TASK BRIEF
Pull out every line below that holds the word "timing".

DATA FOR ANALYSIS

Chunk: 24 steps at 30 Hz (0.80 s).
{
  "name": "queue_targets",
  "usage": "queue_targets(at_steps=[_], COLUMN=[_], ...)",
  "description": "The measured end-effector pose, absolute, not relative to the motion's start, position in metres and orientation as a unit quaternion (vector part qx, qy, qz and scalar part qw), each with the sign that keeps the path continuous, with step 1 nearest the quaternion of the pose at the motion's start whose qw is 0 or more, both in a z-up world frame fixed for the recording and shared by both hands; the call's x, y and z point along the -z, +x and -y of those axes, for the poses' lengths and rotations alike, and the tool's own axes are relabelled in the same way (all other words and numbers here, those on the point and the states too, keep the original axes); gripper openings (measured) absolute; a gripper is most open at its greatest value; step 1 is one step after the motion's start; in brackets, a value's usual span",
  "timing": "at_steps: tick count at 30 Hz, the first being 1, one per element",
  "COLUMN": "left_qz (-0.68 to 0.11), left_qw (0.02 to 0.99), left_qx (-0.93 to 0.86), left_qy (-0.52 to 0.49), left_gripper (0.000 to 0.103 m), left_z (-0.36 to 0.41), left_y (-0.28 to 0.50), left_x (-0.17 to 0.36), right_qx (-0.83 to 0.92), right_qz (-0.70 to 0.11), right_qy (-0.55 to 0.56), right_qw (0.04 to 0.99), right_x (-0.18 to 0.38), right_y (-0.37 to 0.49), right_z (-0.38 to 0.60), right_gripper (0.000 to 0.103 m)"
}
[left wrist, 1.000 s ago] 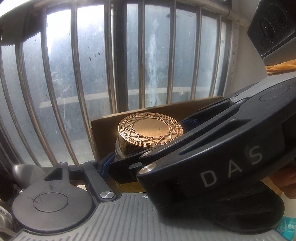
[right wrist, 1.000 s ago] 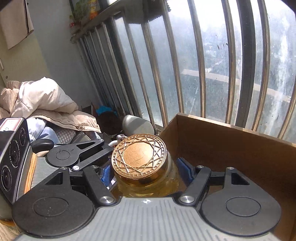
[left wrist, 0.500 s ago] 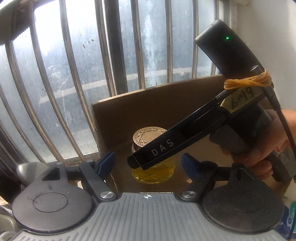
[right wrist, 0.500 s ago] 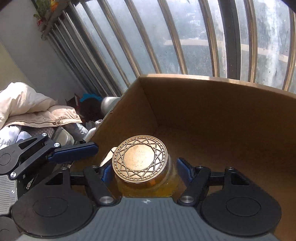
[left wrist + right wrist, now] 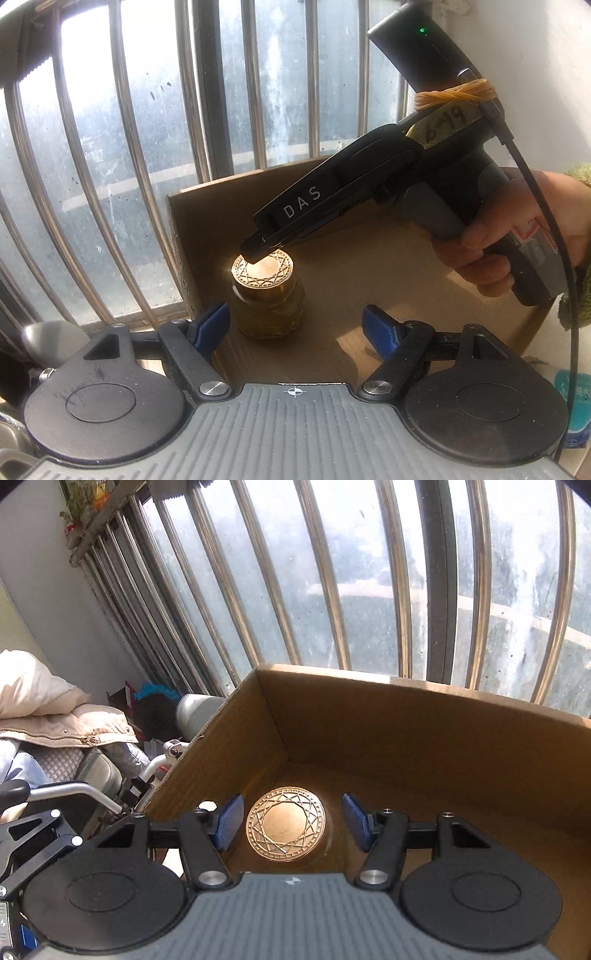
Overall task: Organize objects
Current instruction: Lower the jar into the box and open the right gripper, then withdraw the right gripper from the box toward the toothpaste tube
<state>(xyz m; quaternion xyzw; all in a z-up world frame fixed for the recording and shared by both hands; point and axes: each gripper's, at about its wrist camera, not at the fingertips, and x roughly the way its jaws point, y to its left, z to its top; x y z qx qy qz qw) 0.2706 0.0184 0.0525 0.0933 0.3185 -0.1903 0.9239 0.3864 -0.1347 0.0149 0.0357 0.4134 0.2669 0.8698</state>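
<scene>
A glass jar point(image 5: 267, 306) of yellow liquid with a patterned gold lid point(image 5: 286, 823) stands upright on the floor of a cardboard box point(image 5: 369, 266), near its left wall. My right gripper point(image 5: 255, 254) hovers just above the lid, held by a hand point(image 5: 517, 236). In the right wrist view the right gripper point(image 5: 292, 821) has gaps between its blue pads point(image 5: 229, 821) and the lid. Its jaws are closing, with the jar below them and untouched. My left gripper point(image 5: 295, 328) is open at the box's near edge with nothing between its fingers.
Metal window bars point(image 5: 207, 110) rise right behind the box's far wall point(image 5: 406, 716). Left of the box are a grey rounded object point(image 5: 195, 712), a metal chair frame point(image 5: 92, 794) and a pile of coats point(image 5: 55, 716). A blue packet point(image 5: 576, 406) lies at the right.
The right gripper brought the jar down into the box and let go of it; the jar now stands on the box floor. The left gripper drew back from the jar and opened wider.
</scene>
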Motion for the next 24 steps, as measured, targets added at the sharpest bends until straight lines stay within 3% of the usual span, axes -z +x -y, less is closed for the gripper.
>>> queue_targets(at_steps=[12,24], left_qz=[-0.298,-0.293], left_qw=[0.925,0.928], left_qx=[0.169,0.161], left_qy=[0.163,0.162], left_gripper=[0.079,0.079], left_z=[-0.005,-0.005], left_y=[0.243,0.224], left_x=[-0.049,-0.055], right_qx=[-0.234,-0.181], right_qz=[-0.382,-0.409], right_qy=[0.100,0.089], right_qw=[0.888,0.890], right_x=[-0.039,-0.014], right_y=[0.265,0.244], right_z=[0.236,0.253], right_gripper=[0.063,0.064])
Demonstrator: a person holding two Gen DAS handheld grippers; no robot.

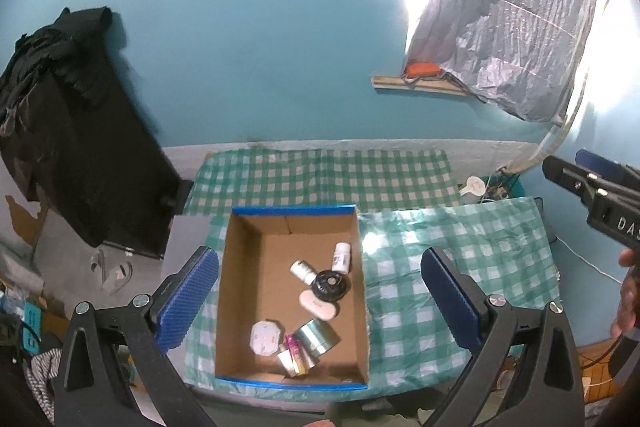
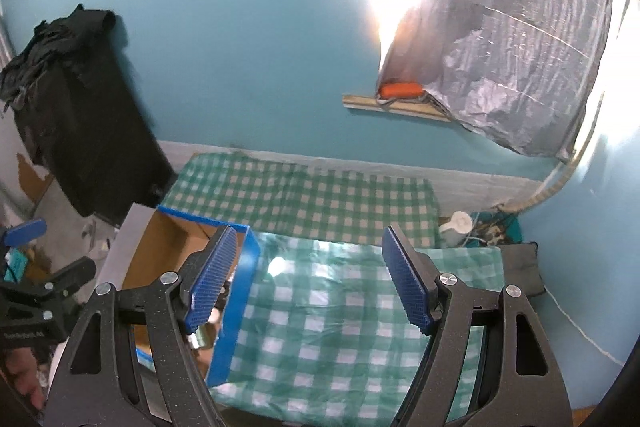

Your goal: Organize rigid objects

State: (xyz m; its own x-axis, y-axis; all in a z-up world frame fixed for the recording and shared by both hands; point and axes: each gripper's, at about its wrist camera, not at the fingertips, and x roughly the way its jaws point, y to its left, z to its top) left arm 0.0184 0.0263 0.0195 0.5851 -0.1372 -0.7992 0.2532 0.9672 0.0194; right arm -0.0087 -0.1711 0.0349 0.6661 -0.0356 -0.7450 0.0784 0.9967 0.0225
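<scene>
A brown cardboard box (image 1: 256, 267) with a blue rim is set on the bench (image 1: 460, 267), which is covered with a green checked cloth. Inside the box, small things are seen: a white bottle (image 1: 341, 257), a black round jar (image 1: 330, 285), a pink oval case (image 1: 319, 304), a white eight-sided tub (image 1: 266, 338) and a shiny silver box (image 1: 318, 337). The left tool (image 1: 320, 303) is held above the box, its blue pads wide apart with nothing gripped. The right tool (image 2: 308, 279) is held over the cloth beside the box, pads apart and empty.
</scene>
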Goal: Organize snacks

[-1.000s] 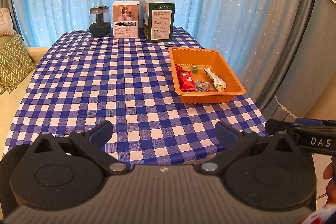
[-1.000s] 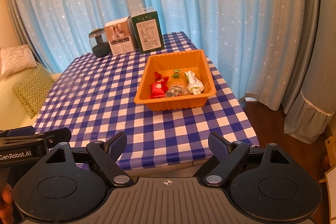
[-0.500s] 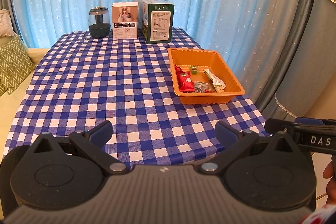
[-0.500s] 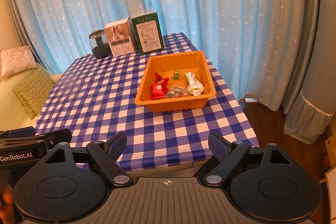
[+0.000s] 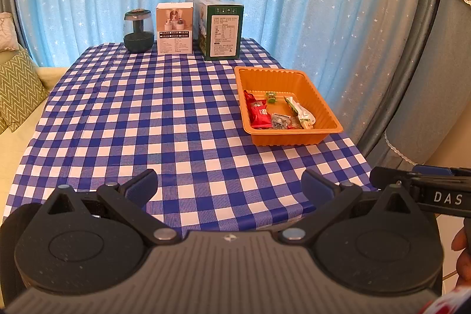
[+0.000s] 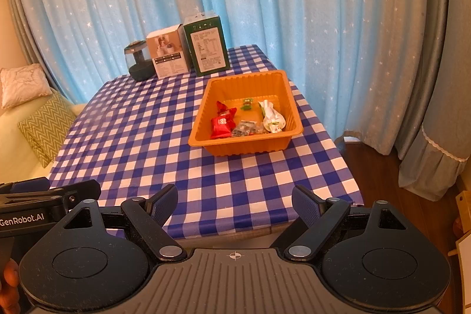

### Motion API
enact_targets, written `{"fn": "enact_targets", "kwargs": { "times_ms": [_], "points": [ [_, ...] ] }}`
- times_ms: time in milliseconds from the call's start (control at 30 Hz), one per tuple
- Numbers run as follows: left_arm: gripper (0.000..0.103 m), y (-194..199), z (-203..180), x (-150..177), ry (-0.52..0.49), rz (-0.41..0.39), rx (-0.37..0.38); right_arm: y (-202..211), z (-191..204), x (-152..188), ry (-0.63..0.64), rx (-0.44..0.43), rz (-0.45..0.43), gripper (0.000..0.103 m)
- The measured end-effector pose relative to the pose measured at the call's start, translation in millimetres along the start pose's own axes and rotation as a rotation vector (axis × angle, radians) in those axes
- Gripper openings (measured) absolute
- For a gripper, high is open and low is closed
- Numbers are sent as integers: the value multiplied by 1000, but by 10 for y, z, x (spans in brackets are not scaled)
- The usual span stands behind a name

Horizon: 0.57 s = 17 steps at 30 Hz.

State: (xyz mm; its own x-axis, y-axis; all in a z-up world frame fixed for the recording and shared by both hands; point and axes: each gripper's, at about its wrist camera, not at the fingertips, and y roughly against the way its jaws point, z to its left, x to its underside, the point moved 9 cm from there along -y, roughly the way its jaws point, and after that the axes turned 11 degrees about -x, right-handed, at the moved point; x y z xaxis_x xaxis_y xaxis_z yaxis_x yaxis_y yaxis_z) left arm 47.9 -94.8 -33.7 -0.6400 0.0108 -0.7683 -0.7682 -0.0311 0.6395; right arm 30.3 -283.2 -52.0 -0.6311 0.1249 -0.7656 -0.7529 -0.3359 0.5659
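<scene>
An orange tray [image 5: 326, 111] [image 6: 206, 111] sits on the right side of the blue-checked table [image 5: 147, 119] [image 6: 126, 143]. Inside lie a red packet [image 5: 259, 114] [image 6: 222, 124], a small green sweet [image 5: 270, 96] [image 6: 246, 104], a clear wrapped snack [image 5: 279, 120] [image 6: 245, 128] and a white-green pouch [image 5: 303, 114] [image 6: 272, 117]. My left gripper [image 5: 229, 186] hangs open over the near table edge, nothing between its fingers. My right gripper [image 6: 235, 202] is open too, at the near edge, well short of the tray.
At the table's far end stand a dark glass jar [image 5: 138, 31] [image 6: 139, 61], a white box [image 5: 174, 28] [image 6: 167, 55] and a green box [image 5: 223, 28] [image 6: 207, 44]. Blue starred curtains hang behind. A sofa with cushions [image 5: 17, 87] [image 6: 44, 125] lies left; wooden floor [image 6: 376, 184] right.
</scene>
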Motion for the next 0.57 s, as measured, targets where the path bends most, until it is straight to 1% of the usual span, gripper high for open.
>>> {"fn": "enact_targets", "kwargs": {
  "times_ms": [567],
  "points": [
    [103,-12,-12,10,-3,2,5,1,2,28,-2,2,-1,84]
  ]
}}
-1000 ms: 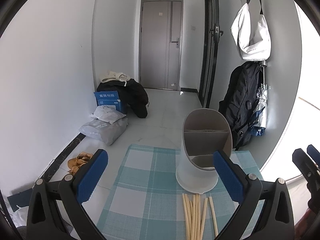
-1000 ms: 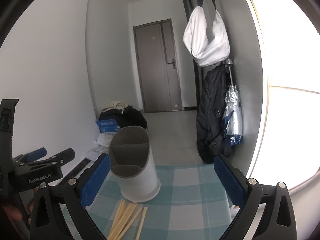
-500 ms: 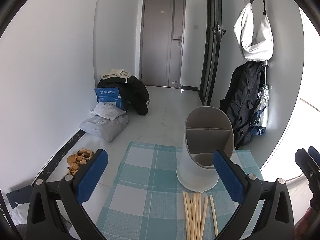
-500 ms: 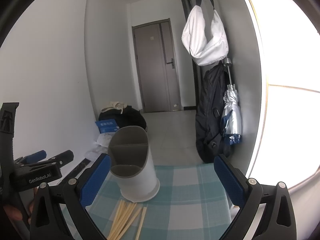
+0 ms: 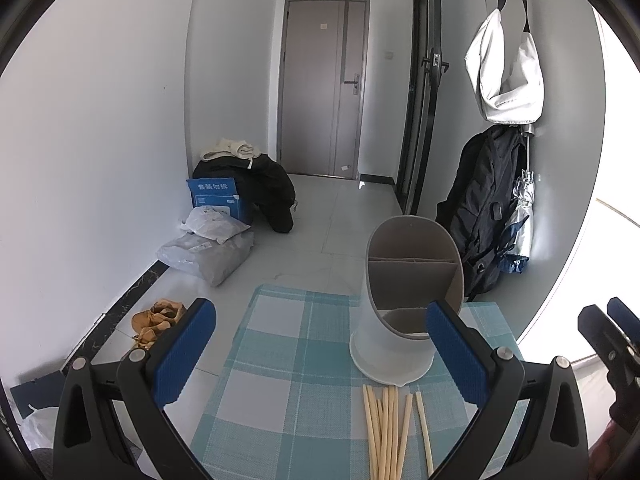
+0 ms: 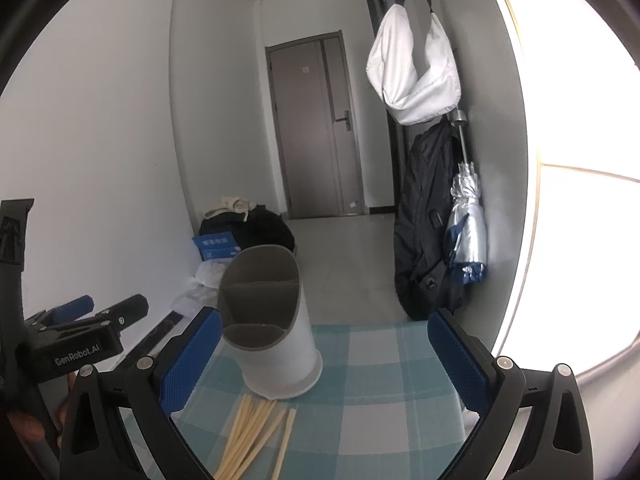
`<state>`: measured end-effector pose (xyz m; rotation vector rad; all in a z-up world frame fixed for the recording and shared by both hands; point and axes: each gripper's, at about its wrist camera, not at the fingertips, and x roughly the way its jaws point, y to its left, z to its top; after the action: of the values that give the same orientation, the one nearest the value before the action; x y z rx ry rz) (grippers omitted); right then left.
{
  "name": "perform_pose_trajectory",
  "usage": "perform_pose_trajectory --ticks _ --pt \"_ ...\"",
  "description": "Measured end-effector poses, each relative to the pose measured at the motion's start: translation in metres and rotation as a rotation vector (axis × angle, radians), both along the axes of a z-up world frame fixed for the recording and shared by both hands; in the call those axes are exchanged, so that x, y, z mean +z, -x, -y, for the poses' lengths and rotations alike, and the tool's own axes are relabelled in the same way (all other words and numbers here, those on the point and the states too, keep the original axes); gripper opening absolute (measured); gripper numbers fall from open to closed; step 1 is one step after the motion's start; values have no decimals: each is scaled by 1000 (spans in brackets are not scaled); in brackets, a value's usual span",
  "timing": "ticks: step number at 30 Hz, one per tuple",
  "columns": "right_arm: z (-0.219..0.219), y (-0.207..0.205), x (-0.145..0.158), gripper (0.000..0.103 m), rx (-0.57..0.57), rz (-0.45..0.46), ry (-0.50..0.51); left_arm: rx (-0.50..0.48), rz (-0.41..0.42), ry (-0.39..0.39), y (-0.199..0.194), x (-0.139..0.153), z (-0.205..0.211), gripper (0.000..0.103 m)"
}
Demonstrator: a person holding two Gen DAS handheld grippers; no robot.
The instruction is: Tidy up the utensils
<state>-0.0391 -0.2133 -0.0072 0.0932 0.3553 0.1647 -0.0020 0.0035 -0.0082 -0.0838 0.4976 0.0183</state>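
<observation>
A white utensil holder (image 5: 404,308) with grey divided compartments stands on a teal checked tablecloth (image 5: 296,344). It also shows in the right wrist view (image 6: 272,320). Several wooden chopsticks (image 5: 388,428) lie loose on the cloth just in front of the holder; they also show in the right wrist view (image 6: 256,436). My left gripper (image 5: 320,348) is open and empty, above the cloth, left of the holder. My right gripper (image 6: 324,360) is open and empty, above the cloth, to the right of the holder.
The table's far edge drops to a grey floor with bags (image 5: 208,248), a blue box (image 5: 216,196) and black clothing (image 5: 260,192) along the left wall. A black backpack (image 5: 484,208), an umbrella (image 6: 468,232) and a white bag (image 6: 416,76) hang at the right.
Both grippers have tilted slightly, so the holder and chopsticks sit a little lower in view. Both stay open and nothing on the table has moved.
</observation>
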Motion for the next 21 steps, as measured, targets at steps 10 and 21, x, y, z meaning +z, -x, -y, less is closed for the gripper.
perform_pose_trajectory --ticks 10,21 --pt "-20 -28 -25 101 63 -182 81 20 -68 10 -9 -6 -11 102" --pt "-61 -90 -118 72 163 -572 290 115 -252 105 -35 -31 -55 102"
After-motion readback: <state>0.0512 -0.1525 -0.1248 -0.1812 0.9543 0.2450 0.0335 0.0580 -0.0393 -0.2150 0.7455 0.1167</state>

SOLUTION
  "timing": "at_steps: tick count at 30 Hz, the first being 1, one per element",
  "timing": "ticks: step number at 30 Hz, one per tuple",

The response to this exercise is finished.